(What the exercise asks)
Output the data below exactly, down to the last character.

(Input data)
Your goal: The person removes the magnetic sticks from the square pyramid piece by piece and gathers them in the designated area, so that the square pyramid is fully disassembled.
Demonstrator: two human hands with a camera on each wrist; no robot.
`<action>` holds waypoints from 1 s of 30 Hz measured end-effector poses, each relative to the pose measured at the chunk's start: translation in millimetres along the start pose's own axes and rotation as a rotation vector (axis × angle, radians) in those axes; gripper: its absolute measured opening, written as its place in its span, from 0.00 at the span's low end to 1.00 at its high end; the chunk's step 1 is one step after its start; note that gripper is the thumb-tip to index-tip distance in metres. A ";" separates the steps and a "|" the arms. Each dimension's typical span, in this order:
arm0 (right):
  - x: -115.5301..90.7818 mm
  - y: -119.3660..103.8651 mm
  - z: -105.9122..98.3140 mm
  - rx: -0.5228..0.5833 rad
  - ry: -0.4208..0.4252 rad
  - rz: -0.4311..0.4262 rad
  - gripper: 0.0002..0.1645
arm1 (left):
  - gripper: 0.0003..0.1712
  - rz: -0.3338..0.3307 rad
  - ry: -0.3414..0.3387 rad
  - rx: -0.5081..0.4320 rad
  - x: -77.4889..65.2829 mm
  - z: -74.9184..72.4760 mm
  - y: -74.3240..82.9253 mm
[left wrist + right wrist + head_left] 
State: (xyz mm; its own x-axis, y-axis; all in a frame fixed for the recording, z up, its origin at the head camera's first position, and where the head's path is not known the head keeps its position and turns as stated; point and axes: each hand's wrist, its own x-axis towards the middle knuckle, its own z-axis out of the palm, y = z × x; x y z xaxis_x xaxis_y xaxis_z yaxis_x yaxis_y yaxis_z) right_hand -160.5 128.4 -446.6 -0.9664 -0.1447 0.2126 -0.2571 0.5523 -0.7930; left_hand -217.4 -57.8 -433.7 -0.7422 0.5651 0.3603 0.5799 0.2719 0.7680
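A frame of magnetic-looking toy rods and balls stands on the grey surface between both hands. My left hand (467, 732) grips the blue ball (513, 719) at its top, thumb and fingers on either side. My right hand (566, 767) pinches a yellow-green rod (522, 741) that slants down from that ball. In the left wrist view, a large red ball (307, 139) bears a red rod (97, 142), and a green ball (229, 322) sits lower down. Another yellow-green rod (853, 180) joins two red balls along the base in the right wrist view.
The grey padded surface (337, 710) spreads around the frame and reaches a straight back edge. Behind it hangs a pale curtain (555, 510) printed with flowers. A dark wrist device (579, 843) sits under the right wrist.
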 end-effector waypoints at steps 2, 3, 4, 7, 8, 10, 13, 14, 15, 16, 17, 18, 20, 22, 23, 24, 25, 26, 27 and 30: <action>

(Answer section)
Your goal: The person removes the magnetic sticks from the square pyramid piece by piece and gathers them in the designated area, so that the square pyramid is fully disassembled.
Demonstrator: two human hands with a camera on each wrist; no robot.
`<action>` holds waypoints from 1 s of 30 Hz measured end-effector poses, each relative to the pose measured at the chunk's start: translation in millimetres along the start pose's own axes and rotation as a rotation vector (axis × angle, radians) in those axes; gripper: its absolute measured opening, written as its place in its span, from 0.00 at the span's low end to 1.00 at its high end; the chunk's step 1 is one step after its start; note that gripper is the thumb-tip to index-tip distance in metres. A ";" separates the steps and a "|" the arms. Each dimension's typical span, in this order:
arm0 (right):
  - x: -115.5301..90.7818 mm
  - y: -119.3660..103.8651 mm
  - z: -105.9122..98.3140 mm
  - rx: -0.5228..0.5833 rad
  - ry: -0.4208..0.4252 rad
  - rz: -0.4311..0.4262 rad
  - gripper: 0.0002..0.1645
arm1 (left):
  - gripper: 0.0003..0.1712
  - rz: -0.3338..0.3307 rad
  - ry: -0.3414..0.3387 rad
  - rx: -0.5081..0.4320 rad
  - x: -77.4889..65.2829 mm
  - z: -74.9184..72.4760 mm
  - y: -74.3240..82.9253 mm
[left wrist + right wrist + head_left] 
State: (xyz mm; its own x-axis, y-axis; all in a frame fixed for the recording, z up, its origin at the head camera's first position, and where the head's path is not known the head keeps its position and turns as stated; point and axes: each hand's wrist, its own x-axis towards the middle knuckle, its own z-axis out of the palm, y = z × x; x y z xaxis_x xaxis_y xaxis_z yaxis_x yaxis_y yaxis_z) right_hand -160.5 128.4 -446.6 -0.9664 -0.1447 0.2126 -0.2571 0.5523 -0.7930; left_hand -217.4 -57.8 -433.7 -0.7422 0.5651 0.3603 0.5799 0.2719 0.7680
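A frame of magnetic-looking toy rods and balls stands on the grey surface between both hands. My left hand (467, 732) grips the blue ball (513, 719) at its top, thumb and fingers on either side. My right hand (566, 767) pinches a yellow-green rod (522, 741) that slants down from that ball. In the left wrist view, a large red ball (307, 139) bears a red rod (97, 142), and a green ball (229, 322) sits lower down. Another yellow-green rod (853, 180) joins two red balls along the base in the right wrist view.
The grey padded surface (337, 710) spreads around the frame and reaches a straight back edge. Behind it hangs a pale curtain (555, 510) printed with flowers. A dark wrist device (579, 843) sits under the right wrist.
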 end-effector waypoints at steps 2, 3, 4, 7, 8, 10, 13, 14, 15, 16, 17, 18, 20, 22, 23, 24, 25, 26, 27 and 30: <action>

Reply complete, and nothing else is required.